▶ **THE PROBLEM**: Scan the records below for the word "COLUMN" and give only the number of lines that hold it.

Records from a collection:
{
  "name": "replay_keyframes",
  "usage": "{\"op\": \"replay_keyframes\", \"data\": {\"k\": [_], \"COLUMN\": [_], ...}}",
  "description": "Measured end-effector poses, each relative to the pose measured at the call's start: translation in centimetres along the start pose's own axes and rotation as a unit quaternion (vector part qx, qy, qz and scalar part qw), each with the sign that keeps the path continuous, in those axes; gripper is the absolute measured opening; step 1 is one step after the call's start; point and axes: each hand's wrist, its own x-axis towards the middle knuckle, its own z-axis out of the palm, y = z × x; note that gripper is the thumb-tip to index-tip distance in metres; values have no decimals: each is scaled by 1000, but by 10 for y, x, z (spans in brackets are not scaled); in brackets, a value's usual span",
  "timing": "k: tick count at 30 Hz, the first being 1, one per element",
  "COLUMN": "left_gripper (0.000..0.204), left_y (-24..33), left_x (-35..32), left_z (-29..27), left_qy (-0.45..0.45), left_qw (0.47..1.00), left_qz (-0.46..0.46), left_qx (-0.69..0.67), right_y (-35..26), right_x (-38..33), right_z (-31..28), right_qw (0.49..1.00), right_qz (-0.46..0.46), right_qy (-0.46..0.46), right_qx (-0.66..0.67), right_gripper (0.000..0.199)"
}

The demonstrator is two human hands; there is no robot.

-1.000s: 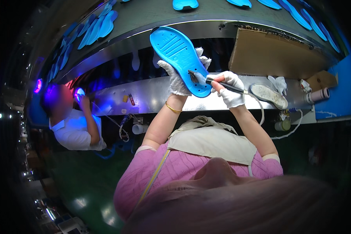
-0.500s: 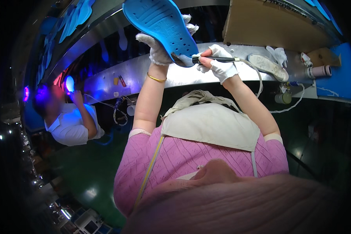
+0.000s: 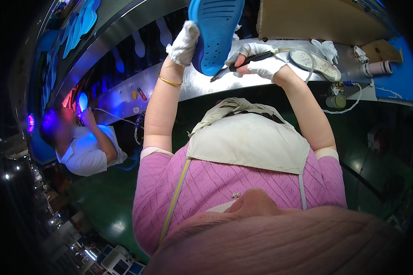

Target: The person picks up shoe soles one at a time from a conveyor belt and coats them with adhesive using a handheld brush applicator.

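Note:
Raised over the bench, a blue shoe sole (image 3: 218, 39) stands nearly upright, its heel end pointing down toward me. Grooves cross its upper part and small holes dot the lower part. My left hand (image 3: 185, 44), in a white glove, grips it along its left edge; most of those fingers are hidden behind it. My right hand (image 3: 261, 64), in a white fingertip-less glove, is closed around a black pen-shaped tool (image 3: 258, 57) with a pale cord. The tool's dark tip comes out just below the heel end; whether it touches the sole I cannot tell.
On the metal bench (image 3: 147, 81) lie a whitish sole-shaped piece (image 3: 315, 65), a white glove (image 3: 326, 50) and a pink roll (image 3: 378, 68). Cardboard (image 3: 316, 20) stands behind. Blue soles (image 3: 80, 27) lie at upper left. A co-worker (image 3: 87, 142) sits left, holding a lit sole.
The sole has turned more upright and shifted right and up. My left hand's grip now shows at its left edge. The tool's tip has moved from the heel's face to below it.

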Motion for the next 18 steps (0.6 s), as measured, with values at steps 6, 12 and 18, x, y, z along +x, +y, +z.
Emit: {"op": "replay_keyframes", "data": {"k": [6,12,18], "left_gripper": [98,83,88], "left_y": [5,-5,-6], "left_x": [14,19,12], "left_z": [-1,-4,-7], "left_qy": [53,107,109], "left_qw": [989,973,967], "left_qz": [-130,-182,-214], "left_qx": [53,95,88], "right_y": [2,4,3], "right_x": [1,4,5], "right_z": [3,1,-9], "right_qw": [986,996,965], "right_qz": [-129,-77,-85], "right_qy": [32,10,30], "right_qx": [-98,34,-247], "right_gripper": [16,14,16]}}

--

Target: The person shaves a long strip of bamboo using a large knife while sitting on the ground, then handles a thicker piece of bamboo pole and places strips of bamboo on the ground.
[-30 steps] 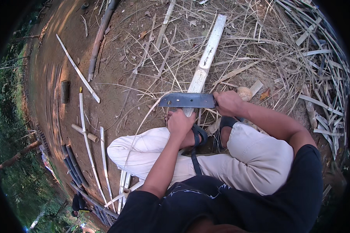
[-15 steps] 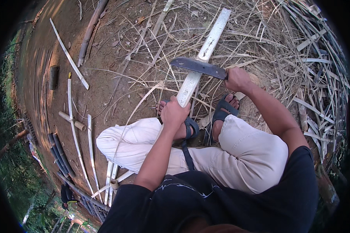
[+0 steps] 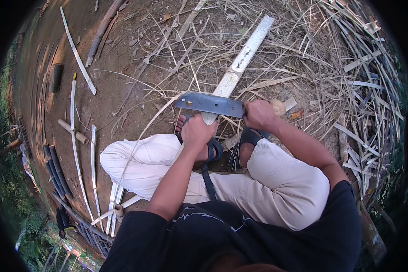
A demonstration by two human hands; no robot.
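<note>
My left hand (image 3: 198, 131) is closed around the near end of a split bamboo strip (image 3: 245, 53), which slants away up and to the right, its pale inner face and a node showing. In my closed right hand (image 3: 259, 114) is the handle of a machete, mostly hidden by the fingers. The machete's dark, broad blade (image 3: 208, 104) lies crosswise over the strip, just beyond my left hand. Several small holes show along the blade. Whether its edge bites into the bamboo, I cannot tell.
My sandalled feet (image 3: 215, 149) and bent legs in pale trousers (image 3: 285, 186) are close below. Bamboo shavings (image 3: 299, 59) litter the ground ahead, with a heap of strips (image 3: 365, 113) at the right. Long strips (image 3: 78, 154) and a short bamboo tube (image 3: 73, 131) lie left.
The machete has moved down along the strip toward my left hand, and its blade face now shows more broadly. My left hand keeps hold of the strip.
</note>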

▶ **RESPONSE**: 2